Connecting the Dots of Data

By John Yemma, Boston Globe

What do sports cars and Cambridge residents have in common? New software may provide the answer.Cambridge's 02138 Zip code is awash in young people - Harvard students, hangers-out, buskers, shoppers, hipsters. It is also a place where you see more sports cars than normal. Young people in Cambridge, it seems, prefer sports cars.

That is an inference which, if true, means big bucks for car dealers, advertising salesmen, ragtop repairmen, and marketers of all stripes. Trouble is, you can't be sure it's true unless you commission an expensive survey of 02138 employing random sampling. Maybe the aging professors and lecturers and hangers-on who live near Harvard University buy sports cars to recapture their youth. Maybe indulgent parents buy sports cars for their kids.

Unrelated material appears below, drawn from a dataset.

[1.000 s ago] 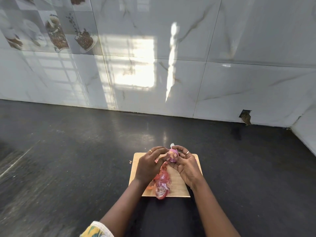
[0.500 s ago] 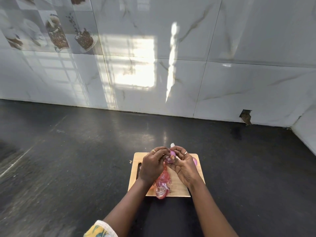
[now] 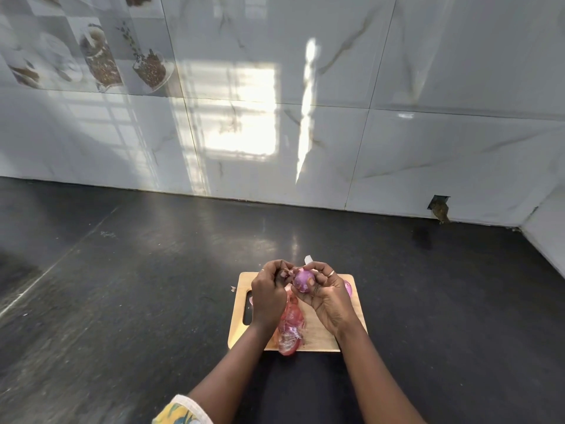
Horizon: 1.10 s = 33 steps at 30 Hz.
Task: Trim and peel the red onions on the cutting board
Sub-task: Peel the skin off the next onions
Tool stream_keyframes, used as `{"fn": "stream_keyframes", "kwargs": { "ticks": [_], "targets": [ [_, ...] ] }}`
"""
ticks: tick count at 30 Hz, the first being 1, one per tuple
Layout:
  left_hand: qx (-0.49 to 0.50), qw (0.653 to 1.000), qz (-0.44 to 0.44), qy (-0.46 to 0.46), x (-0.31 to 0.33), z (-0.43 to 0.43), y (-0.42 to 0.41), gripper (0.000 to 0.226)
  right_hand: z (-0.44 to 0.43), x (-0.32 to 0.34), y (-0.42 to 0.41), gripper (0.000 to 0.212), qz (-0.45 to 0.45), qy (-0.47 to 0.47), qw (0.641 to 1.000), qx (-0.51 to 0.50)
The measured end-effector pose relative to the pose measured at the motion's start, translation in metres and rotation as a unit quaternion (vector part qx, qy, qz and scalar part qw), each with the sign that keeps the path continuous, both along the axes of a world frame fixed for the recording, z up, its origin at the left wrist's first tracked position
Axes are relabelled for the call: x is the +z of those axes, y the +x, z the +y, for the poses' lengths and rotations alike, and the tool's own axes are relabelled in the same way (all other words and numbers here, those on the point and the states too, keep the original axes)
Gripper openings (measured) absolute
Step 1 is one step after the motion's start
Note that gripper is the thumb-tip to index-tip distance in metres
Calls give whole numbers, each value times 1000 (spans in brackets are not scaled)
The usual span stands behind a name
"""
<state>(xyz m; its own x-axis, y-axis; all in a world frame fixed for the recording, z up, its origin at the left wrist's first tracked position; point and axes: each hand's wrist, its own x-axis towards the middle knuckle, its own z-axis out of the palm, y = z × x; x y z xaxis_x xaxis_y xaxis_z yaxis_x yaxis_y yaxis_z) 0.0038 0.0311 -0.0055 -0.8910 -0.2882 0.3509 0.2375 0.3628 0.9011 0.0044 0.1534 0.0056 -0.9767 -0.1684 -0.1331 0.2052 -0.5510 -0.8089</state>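
A small wooden cutting board (image 3: 347, 333) lies on the dark counter. Above its far end my right hand (image 3: 329, 298) grips a partly peeled red onion (image 3: 303, 280), purple and glossy. My left hand (image 3: 269, 296) is just left of the onion, fingers curled, pinching a strip of onion skin (image 3: 286, 272) at the onion's top. A second red onion (image 3: 348, 288) lies on the board, half hidden behind my right hand. A pile of reddish peels (image 3: 290, 330) covers the board's middle and near edge. A white tip (image 3: 308, 259) sticks up behind my right hand; I cannot tell what it is.
A small peel scrap (image 3: 233, 289) lies on the black counter (image 3: 137, 286) left of the board. A glossy white tiled wall (image 3: 305, 117) runs along the back, with a side wall at the far right (image 3: 547, 234).
My hands have drawn slightly apart: the left hand moved left with a bit of skin, and more of the onion shows in the right hand. The second onion came into view.
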Motion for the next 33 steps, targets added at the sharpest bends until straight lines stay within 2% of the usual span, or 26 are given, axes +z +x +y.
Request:
{"fn": "stream_keyframes", "kwargs": {
  "ticks": [4, 12, 15, 18, 28, 33],
  "targets": [
    [1, 1000, -15, 24, -1, -3, -2, 20, -2, 2, -1, 24, -6, -7, 1000, 0],
    [11, 998, -10, 67, 7, -3, -1, 29, 0, 6, -3, 32, -20, -66, 998, -4],
    [-4, 998, -3, 70, 5, -3, -2, 25, 1, 4, -3, 30, -13, -40, 999, -9],
    [-27, 997, -8, 73, 4, -1, -2, 15, 1, 1, -3, 28, -1, -66, 998, -13],
    [-66, 996, -4, 59, 5, -5, 2, 17, 4, 4, -7, 26, -35, -156, 986, -56],
    [-60, 996, -11, 58, 6, -4, 3, 18, 4, 9, -6, 25, -34, -149, 986, -63]
  ]
}}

Social scientists call this an "ecological inference problem," a dilemma first recognized 75 years ago, just as the United States was starting to turn into the data-crazy nation it now is. The ecological inference problem occurs when you have two or more sets of data about a geographical area - young people and sports cars in Cambridge - and want to connect them. ("Ecological" in this context means a geographical region filled with people, instead of the usual caribou, snail darters, or condors associated with ecology.) You can make an educated guess, but you can't link the data scientifically.

So stymied by the ecological inference problem were social scientists that they had despaired of using the troves of aggregate data constantly accumulating in government files, voting records, and censuses to figure out individual behavior. Then Gary King, a professor of government at Harvard, solved the problem. Frank Scioli, director of the National Science Foundation's political science research program, calls King's solution a breakthrough. "Of course, it has been challenged, like science always is, but unless I'm missing something," Scioli says, "it has withstood all the challenges it has faced."

What King did was develop a complex series of formulas, which he has packaged as a software program. I won't amuse you by pretending I understand much more of the algorithm than a few generalities. It is made up of equations filled with Greek letters and little italic exponents.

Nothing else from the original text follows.